Data segment —
────

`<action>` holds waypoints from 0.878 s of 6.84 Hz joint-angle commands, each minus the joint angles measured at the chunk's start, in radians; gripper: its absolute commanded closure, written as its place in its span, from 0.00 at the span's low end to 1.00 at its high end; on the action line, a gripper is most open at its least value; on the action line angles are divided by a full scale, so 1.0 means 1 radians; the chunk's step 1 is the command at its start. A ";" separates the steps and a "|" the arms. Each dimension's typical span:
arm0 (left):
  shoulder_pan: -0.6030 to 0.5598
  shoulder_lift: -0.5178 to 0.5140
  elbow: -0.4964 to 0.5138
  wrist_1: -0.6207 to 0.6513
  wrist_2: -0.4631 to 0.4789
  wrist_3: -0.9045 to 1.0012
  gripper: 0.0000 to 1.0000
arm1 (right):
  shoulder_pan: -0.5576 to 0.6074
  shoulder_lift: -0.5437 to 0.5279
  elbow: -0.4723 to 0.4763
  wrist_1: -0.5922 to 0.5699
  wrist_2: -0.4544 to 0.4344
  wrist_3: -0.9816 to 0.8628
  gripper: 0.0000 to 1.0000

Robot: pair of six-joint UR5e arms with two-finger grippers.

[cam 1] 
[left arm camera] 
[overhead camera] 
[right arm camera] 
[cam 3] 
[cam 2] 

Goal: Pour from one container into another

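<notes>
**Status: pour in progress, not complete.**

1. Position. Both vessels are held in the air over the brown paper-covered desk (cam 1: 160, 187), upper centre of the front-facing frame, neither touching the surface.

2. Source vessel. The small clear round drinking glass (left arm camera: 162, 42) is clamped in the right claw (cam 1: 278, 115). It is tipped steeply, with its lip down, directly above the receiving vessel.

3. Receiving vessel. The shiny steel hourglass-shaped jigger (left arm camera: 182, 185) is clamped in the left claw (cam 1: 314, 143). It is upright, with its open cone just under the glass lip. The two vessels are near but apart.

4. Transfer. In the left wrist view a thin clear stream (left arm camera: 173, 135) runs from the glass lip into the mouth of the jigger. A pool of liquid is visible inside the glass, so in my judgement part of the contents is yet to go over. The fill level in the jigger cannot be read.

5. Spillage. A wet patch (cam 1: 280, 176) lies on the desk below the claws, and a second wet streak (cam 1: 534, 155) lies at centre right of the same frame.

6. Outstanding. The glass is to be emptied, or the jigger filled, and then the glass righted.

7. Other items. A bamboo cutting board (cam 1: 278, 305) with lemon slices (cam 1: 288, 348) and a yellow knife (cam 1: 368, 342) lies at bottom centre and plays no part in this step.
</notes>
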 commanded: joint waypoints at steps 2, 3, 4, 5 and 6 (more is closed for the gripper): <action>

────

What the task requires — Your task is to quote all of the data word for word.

Answer to this problem —
`<action>` holds waypoints from 0.878 s of 6.84 Hz joint-angle commands, each minus the joint angles measured at the chunk's start, in radians; gripper: its absolute commanded closure, written as its place in its span, from 0.00 at the span's low end to 1.00 at its high end; on the action line, a gripper is most open at its least value; on the action line angles are divided by a full scale, so 1.0 means 1 radians; the chunk's step 1 is the command at its start. A ";" separates the steps and a "|" the arms. Each dimension's typical span:
arm0 (left):
  shoulder_pan: -0.6030 to 0.5598
  shoulder_lift: -0.5178 to 0.5140
  elbow: -0.4964 to 0.5138
  wrist_1: -0.6207 to 0.6513
  wrist_2: -0.4631 to 0.4789
  wrist_3: -0.9045 to 1.0012
  gripper: 0.0000 to 1.0000
arm1 (right):
  shoulder_pan: -0.5576 to 0.6074
  shoulder_lift: -0.5437 to 0.5279
  elbow: -0.4723 to 0.4763
  wrist_1: -0.5922 to 0.5699
  wrist_2: -0.4544 to 0.4344
  wrist_3: -0.9816 to 0.8628
  gripper: 0.0000 to 1.0000

Robot: pair of six-joint UR5e arms with two-finger grippers.

[cam 1] 
[left arm camera] 
[overhead camera] 
[right arm camera] 
[cam 3] 
[cam 2] 

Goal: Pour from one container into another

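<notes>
**Status: pour in progress, not complete.**

1. Position. Both vessels are held in the air over the brown paper-covered desk (cam 1: 160, 187), upper centre of the front-facing frame, neither touching the surface.

2. Source vessel. The small clear round drinking glass (left arm camera: 162, 42) is clamped in the right claw (cam 1: 278, 115). It is tipped steeply, with its lip down, directly above the receiving vessel.

3. Receiving vessel. The shiny steel hourglass-shaped jigger (left arm camera: 182, 185) is clamped in the left claw (cam 1: 314, 143). It is upright, with its open cone just under the glass lip. The two vessels are near but apart.

4. Transfer. In the left wrist view a thin clear stream (left arm camera: 173, 135) runs from the glass lip into the mouth of the jigger. A pool of liquid is visible inside the glass, so in my judgement part of the contents is yet to go over. The fill level in the jigger cannot be read.

5. Spillage. A wet patch (cam 1: 280, 176) lies on the desk below the claws, and a second wet streak (cam 1: 534, 155) lies at centre right of the same frame.

6. Outstanding. The glass is to be emptied, or the jigger filled, and then the glass righted.

7. Other items. A bamboo cutting board (cam 1: 278, 305) with lemon slices (cam 1: 288, 348) and a yellow knife (cam 1: 368, 342) lies at bottom centre and plays no part in this step.
</notes>
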 commanded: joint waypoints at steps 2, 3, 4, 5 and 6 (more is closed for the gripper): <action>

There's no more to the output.